## Exercise
Reproduce the records word for word, with nothing left out.

## Available data
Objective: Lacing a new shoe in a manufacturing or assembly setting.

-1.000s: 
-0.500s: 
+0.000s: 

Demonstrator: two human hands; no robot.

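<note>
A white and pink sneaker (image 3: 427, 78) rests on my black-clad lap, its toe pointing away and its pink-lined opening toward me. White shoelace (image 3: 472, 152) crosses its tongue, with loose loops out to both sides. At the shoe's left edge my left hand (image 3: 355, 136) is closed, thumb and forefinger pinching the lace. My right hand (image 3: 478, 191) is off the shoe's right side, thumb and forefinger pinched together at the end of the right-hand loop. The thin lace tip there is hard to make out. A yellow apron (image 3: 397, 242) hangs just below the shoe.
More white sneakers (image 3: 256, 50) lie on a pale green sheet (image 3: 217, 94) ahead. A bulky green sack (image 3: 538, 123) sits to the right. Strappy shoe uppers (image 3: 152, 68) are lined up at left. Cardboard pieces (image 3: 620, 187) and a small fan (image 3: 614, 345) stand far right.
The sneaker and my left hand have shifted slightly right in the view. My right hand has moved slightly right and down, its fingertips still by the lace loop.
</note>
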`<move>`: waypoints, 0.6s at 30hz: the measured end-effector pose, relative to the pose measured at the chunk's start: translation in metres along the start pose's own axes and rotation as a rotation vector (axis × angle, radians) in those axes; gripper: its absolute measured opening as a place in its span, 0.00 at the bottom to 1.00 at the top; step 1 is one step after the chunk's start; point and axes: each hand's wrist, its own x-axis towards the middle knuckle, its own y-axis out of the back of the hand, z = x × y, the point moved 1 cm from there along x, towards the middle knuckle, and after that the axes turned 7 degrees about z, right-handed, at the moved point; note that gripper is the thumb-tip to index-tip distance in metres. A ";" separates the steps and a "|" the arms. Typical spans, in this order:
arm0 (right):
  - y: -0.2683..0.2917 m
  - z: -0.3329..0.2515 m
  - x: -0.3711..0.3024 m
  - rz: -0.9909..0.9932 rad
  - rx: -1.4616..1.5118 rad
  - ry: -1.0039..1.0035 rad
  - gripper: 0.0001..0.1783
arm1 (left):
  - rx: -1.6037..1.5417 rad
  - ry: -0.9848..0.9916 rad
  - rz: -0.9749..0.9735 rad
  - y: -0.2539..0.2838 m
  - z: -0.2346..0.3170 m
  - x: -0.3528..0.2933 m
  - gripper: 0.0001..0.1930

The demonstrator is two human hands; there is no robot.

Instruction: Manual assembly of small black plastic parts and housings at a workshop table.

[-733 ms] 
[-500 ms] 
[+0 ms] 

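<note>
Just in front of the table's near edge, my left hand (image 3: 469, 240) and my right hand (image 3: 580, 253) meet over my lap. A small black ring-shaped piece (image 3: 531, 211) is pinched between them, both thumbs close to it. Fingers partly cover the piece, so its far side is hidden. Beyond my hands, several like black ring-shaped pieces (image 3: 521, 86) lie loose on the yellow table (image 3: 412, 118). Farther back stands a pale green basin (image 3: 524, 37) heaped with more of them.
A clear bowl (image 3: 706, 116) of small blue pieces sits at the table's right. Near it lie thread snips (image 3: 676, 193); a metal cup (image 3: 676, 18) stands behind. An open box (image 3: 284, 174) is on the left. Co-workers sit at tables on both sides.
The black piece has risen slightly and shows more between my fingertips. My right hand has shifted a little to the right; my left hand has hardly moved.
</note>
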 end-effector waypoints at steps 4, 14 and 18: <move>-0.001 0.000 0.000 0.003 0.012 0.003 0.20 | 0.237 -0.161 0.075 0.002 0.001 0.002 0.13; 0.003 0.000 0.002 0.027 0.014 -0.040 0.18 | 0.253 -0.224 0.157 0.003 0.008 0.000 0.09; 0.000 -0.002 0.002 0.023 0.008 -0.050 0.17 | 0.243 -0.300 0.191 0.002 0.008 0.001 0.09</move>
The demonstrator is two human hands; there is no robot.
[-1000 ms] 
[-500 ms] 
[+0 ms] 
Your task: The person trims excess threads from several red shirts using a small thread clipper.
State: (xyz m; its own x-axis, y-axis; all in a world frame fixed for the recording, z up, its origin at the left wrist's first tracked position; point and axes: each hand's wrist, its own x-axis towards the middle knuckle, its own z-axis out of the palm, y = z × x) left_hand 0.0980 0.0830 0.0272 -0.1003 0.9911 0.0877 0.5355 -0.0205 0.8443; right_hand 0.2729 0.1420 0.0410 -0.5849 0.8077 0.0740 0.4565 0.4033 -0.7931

## Task output
Objective: Lacing a new shoe in a manufacturing or assembly setting.

-1.000s: 
-0.500s: 
+0.000s: 

Demonstrator: two human hands; no robot.

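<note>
A white and pink sneaker (image 3: 427, 78) rests on my black-clad lap, its toe pointing away and its pink-lined opening toward me. White shoelace (image 3: 472, 152) crosses its tongue, with loose loops out to both sides. At the shoe's left edge my left hand (image 3: 355, 136) is closed, thumb and forefinger pinching the lace. My right hand (image 3: 478, 191) is off the shoe's right side, thumb and forefinger pinched together at the end of the right-hand loop. The thin lace tip there is hard to make out. A yellow apron (image 3: 397, 242) hangs just below the shoe.
More white sneakers (image 3: 256, 50) lie on a pale green sheet (image 3: 217, 94) ahead. A bulky green sack (image 3: 538, 123) sits to the right. Strappy shoe uppers (image 3: 152, 68) are lined up at left. Cardboard pieces (image 3: 620, 187) and a small fan (image 3: 614, 345) stand far right.
The sneaker and my left hand have shifted slightly right in the view. My right hand has moved slightly right and down, its fingertips still by the lace loop.
</note>
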`<move>`: waypoints, 0.6s at 30hz: the measured end-effector pose, relative to the pose measured at the chunk's start: translation in metres along the start pose's own axes and rotation as a rotation vector (axis × angle, radians) in those axes; gripper: its absolute measured opening as a place in its span, 0.00 at the bottom to 1.00 at the top; step 1 is one step after the chunk's start; point and axes: each hand's wrist, its own x-axis towards the middle knuckle, its own y-axis out of the back of the hand, z = x × y, the point moved 1 cm from there along x, towards the middle knuckle, and after that the axes turned 7 degrees about z, right-handed, at the moved point; note that gripper is the thumb-tip to index-tip distance in metres. A ";" separates the steps and a "|" the arms. Typical spans, in this order:
arm0 (right):
  - y: -0.2683..0.2917 m
  - z: -0.3329..0.2515 m
  - x: -0.3711..0.3024 m
  - rz: -0.9909..0.9932 rad
  - rx: -1.4616..1.5118 rad
  - ry: -1.0039..1.0035 rad
  - gripper: 0.0001..0.1783
arm1 (left):
  - rx: -1.6037..1.5417 rad
  - ry: -0.9848..0.9916 rad
  - rz: -0.9749..0.9735 rad
  - y: -0.2539..0.2838 m
  - z: -0.2346..0.3170 m
  - x: -0.3528..0.2933 m
  - gripper: 0.0001..0.1930

The demonstrator is two human hands; there is no robot.

Instruction: Manual assembly of small black plastic parts and housings at a workshop table.

[-733 ms] 
[-500 ms] 
[+0 ms] 

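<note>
Just in front of the table's near edge, my left hand (image 3: 469, 240) and my right hand (image 3: 580, 253) meet over my lap. A small black ring-shaped piece (image 3: 531, 211) is pinched between them, both thumbs close to it. Fingers partly cover the piece, so its far side is hidden. Beyond my hands, several like black ring-shaped pieces (image 3: 521, 86) lie loose on the yellow table (image 3: 412, 118). Farther back stands a pale green basin (image 3: 524, 37) heaped with more of them.
A clear bowl (image 3: 706, 116) of small blue pieces sits at the table's right. Near it lie thread snips (image 3: 676, 193); a metal cup (image 3: 676, 18) stands behind. An open box (image 3: 284, 174) is on the left. Co-workers sit at tables on both sides.
The black piece has risen slightly and shows more between my fingertips. My right hand has shifted a little to the right; my left hand has hardly moved.
</note>
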 end-effector waypoints at steps 4, 14 and 18: <move>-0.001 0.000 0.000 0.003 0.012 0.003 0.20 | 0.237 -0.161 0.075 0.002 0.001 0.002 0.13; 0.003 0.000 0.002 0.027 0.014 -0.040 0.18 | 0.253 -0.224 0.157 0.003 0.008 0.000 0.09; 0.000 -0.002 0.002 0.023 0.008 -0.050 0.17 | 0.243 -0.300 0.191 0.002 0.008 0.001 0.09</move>
The demonstrator is two human hands; there is no robot.
[-1000 ms] 
[-500 ms] 
[+0 ms] 
Your task: The person trims excess threads from several red shirts using a small thread clipper.
State: (xyz m; its own x-axis, y-axis; all in a world frame fixed for the recording, z up, its origin at the left wrist's first tracked position; point and axes: each hand's wrist, its own x-axis towards the middle knuckle, its own z-axis out of the palm, y = z × x) left_hand 0.0980 0.0830 0.0272 -0.1003 0.9911 0.0877 0.5355 -0.0205 0.8443; right_hand 0.2729 0.1420 0.0410 -0.5849 0.8077 0.0740 0.4565 0.4033 -0.7931

This exercise has now been finished.